>>>

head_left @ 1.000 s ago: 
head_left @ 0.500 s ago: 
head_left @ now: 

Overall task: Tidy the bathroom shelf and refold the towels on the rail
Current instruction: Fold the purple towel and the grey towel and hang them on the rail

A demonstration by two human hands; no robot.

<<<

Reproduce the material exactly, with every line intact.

head_left @ 1.000 s ago: 
head_left @ 0.500 s ago: 
head_left @ now: 

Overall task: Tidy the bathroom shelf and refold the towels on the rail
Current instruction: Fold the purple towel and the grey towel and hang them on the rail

A demonstration by two human hands; no robot.

This concludes the answer.